START PROVIDED MATERIAL

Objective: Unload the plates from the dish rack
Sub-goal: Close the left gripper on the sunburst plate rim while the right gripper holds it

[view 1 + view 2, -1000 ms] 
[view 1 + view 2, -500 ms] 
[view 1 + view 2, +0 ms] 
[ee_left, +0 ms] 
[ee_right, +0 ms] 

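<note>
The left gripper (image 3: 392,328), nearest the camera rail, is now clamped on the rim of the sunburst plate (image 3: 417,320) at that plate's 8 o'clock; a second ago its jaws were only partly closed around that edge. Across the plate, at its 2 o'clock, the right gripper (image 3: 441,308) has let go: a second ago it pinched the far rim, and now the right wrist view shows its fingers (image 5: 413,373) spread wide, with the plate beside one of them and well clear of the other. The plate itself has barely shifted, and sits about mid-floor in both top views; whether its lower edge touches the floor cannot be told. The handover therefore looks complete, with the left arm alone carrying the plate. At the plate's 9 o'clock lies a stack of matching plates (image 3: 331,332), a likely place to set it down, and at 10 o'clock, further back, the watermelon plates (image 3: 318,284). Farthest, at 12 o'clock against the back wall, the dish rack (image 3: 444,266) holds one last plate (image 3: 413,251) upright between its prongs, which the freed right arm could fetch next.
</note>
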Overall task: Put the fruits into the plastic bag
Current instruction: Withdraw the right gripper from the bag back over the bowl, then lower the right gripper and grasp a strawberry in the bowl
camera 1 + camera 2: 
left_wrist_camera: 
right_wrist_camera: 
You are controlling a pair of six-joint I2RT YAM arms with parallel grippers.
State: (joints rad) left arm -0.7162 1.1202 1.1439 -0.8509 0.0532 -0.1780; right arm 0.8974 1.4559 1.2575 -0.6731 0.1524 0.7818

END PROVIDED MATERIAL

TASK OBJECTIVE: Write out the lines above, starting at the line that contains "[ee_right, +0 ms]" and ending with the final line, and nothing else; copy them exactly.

RESPONSE BOX:
[ee_right, +0 ms] 

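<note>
The left gripper (image 3: 392,328), nearest the camera rail, is now clamped on the rim of the sunburst plate (image 3: 417,320) at that plate's 8 o'clock; a second ago its jaws were only partly closed around that edge. Across the plate, at its 2 o'clock, the right gripper (image 3: 441,308) has let go: a second ago it pinched the far rim, and now the right wrist view shows its fingers (image 5: 413,373) spread wide, with the plate beside one of them and well clear of the other. The plate itself has barely shifted, and sits about mid-floor in both top views; whether its lower edge touches the floor cannot be told. The handover therefore looks complete, with the left arm alone carrying the plate. At the plate's 9 o'clock lies a stack of matching plates (image 3: 331,332), a likely place to set it down, and at 10 o'clock, further back, the watermelon plates (image 3: 318,284). Farthest, at 12 o'clock against the back wall, the dish rack (image 3: 444,266) holds one last plate (image 3: 413,251) upright between its prongs, which the freed right arm could fetch next.
</note>
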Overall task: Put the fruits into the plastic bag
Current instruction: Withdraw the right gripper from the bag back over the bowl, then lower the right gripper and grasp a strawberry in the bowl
camera 1 + camera 2: 
left_wrist_camera: 
right_wrist_camera: 
You are controlling a pair of six-joint I2RT YAM arms with parallel grippers.
State: (joints rad) left arm -0.7162 1.1202 1.1439 -0.8509 0.0532 -0.1780; right arm 0.8974 1.4559 1.2575 -0.6731 0.1524 0.7818

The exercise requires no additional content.